By richard on Tuesday, May 13, 2003 - 04:33 am:

Hola, I am 23. Me and my wife have been married 3 ½ yrs. My wife is in the military. She was deployed to Kuwait for 9 months in 2002. She came back and was deployed a month and a half later to the war in Iraq. She is now there. My wife is now giving me strong hints that she doesn’t want to be married to me anymore. We have a 2-year-old beautiful boy and I have a 3-½ year old girl from another unmarried relationship. We married when we were both 19 and we fought a lot (mostly over stupid things). We fought about everyday. This eventually stopped around our second year of marriage. It was too late thought; we don’t joke or laugh much with each other. We act different around our friends (happy) and we barely smile with each other. I notice when she is with her friends she is a different person; she laughs, makes jokes, sounds happy. I love to see her like that but it also hurts me that she isn’t like that around me. I am the same way too with my friends so I don’t blame her. I try not to joke around with her much cause I don’t want to offend or make her mad. She says I control her because I’d get mad at her for spending too much money (she maxes her credit card often). She has changed and controls herself good now. One time I told her to quit blowing money or I’d think of leaving her.
When she was in Kuwait I went to my friends house (a girl) with my son; but there was always another person there with her/his kids. Our spouses were both in Kuwait. We are also from the same country. It is good to find someone to talk to with your own nationality. I didn’t have any other interest in these girl friends other than have people to spend time, talk, and joke around with.
As you can see we have been separated for a year now. The first time she was gone it was harder to deal being alone. I was finishing college and working and taking care of our son. This time around, even though easier to deal with loneliness, our relationship is weaker. We fought (about everyday) when she came back from Kuwait. We were very different. I wasn’t perfect either. She didn’t have interest in sex, she had some medical problems but she wasn’t communicating with me about it. I wanted to at least talk about her issues but she didn’t. She left to Iraq and we only made love four times, many times it was after I begged for it. I didn’t want it to be like that but I missed her touch so bad. I know I sound a little weak but I love my wife.
We talk on the phone every week but never have much to say to each other. A month ago she told me on the phone that she taking a vacation alone as soon as she gets back. Not with our son or me. She wants to be alone to think and sort her head and think about her life. At first she didn’t want to give me much detail so I called her selfish for going away after so much time apart without spending time with her family first. She said I’m selfish for not understanding that she needs this time cause in Iraq she has all her co-workers (soldiers) around so she’s not alone. I now tell her she can go ahead and take her vacation. It is true she deserves it. She said on the phone that we don’t even want to talk to each other on the phone. This led to a long conversation where she said that we got married too young, that we didn’t know each other anymore (I agree), that we didn’t know if we want to be with each other anymore, that she didn’t want to go back to the fighting and the clashes we had at home.

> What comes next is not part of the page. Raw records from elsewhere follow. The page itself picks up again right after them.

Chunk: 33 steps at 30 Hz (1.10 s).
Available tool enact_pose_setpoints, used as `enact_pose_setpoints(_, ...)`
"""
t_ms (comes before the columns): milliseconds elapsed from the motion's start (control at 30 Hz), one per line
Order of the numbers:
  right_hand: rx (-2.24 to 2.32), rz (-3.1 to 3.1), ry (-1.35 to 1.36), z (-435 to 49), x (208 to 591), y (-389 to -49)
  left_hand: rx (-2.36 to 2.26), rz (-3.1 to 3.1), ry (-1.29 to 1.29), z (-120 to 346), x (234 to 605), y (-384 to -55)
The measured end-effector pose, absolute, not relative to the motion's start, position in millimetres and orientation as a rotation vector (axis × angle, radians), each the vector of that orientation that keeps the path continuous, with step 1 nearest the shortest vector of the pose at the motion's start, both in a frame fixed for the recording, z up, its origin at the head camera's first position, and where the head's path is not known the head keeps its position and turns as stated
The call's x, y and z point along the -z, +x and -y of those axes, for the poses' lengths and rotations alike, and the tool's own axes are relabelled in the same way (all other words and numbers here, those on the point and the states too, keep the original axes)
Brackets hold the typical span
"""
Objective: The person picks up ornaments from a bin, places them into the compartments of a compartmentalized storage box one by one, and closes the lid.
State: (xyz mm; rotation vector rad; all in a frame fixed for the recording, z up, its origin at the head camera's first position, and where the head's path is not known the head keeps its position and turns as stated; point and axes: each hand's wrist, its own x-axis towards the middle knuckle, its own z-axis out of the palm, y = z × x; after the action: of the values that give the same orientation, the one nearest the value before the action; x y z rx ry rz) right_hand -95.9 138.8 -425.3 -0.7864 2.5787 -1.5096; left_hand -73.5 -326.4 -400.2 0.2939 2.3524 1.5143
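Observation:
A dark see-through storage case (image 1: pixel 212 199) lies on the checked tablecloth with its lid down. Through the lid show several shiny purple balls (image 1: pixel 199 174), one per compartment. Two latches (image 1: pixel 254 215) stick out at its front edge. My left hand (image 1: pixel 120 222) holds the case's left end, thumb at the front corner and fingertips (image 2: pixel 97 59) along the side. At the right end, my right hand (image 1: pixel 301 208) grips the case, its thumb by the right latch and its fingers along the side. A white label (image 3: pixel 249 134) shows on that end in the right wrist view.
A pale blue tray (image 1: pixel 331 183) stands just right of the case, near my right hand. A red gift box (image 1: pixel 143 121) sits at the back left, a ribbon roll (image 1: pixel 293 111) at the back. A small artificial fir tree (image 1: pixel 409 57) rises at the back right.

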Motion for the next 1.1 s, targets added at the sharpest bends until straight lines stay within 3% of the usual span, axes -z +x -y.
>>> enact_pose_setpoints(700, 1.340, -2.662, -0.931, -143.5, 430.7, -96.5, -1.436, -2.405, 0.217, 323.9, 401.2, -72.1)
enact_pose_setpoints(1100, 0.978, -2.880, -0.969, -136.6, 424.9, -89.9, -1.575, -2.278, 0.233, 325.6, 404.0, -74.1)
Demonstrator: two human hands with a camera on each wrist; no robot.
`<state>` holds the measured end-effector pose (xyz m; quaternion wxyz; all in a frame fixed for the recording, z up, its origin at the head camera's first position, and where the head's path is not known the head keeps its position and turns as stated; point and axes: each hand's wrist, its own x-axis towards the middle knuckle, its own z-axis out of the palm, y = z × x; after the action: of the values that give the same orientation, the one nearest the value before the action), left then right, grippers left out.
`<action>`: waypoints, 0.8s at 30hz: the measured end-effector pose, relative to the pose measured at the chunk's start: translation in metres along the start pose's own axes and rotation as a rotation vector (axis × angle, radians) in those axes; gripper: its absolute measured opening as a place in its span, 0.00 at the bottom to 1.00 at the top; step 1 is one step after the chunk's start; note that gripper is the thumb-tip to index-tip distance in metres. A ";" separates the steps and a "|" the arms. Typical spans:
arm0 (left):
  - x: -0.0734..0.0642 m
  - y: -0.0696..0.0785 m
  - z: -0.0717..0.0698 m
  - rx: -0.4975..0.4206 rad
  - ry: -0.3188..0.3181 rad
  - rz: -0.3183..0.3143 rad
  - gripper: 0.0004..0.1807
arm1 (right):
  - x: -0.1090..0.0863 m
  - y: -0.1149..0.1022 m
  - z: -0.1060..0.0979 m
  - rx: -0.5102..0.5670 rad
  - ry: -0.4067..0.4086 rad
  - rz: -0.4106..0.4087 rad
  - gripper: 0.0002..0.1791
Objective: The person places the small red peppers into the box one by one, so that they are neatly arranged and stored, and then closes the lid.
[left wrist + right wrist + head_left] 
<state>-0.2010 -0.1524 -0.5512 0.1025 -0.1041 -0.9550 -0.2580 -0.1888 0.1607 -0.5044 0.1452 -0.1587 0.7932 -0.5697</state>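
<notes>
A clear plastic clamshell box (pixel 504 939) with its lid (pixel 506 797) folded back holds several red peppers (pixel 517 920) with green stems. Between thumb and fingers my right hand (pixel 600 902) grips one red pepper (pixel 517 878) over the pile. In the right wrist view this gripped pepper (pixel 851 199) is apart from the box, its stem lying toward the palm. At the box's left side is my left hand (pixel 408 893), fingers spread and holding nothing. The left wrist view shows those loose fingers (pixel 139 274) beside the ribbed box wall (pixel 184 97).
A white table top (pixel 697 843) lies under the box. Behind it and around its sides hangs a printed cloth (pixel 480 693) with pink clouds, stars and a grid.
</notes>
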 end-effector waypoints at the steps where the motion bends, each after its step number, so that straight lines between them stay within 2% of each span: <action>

I told her things were bad but I wanted to try and save our relationship; try to fix it. She kept repeating do I want to go back to “that”. I said yes and yes but she kept insisting how bad it was. I agree, we were too young and fought too much. We were broke and fought a lot about money too. The army is not an easy life for a couple either; she is always away for weeks. She then said she wants to stay in the military and make it a career (retire after 20 years). She will do it even though she knows I don’t like it and we had plans that she was going to get out of the military and go to college after I graduated and started working (which I am). She said she is willing to take the risk of being sent on deployment cause she likes her job (its easy) in the military. She said its better to be away now while our son is only 2 cause he isn’t affected much (I disagree) than when he is older. I said the price of having her job is too high and I’d not be willing to pay for it: being separated from my wife that long is too much. She has orders to go to Korea for a year sometime when she comes back from the war. She basically said you shouldn’t give up on your dreams or stuff you want because of marriage.
I told her if she needed time alone that when she got back I’d move out so she could have her time free and we could start over and meet each other over again. She agreed. She said she was going to hang out with her friends; she’s made some strong relationships where she’s at (male and female friends). I asked her if we were going to have an “open marriage”. She said she was planning to go to her military school for promotion and didn’t have plans to date people while she’s a married woman. She then said that we shouldn’t be stopped from doing something we wanted to do because we’re married. That if I wanted to do something to go ahead and do it. I was choked to hear that and hurt.
And now she wants me to find a place and move out before she is back. That hurt to hear her say that. I wanted to at least be home to say welcome back. She says if I’m home then it might as well not even move out cause it won’t help. I don’t understand her. Why the big rush. I don’t want to move out anymore and am planning to tell her so tonight. I didn’t want to ask her if she’s found someone else because I trusted her and also wanted to respect her that much. Things are going too far so I’m going to ask her if there’s someone else or she doesn’t want to be with me and she’s not telling me for some weird reason.
I want to worked things out but I don’t want to be in a relationship where I’m not wanted. Nor will I be in an open marriage or will I forgive cheating. You either love me or you don’t. There is no need to go party to find out if you really love me. Am I right? Am I being too hard? The last part I will not change about myself. Please respond to my message. I know its long but I need your help. Thank you.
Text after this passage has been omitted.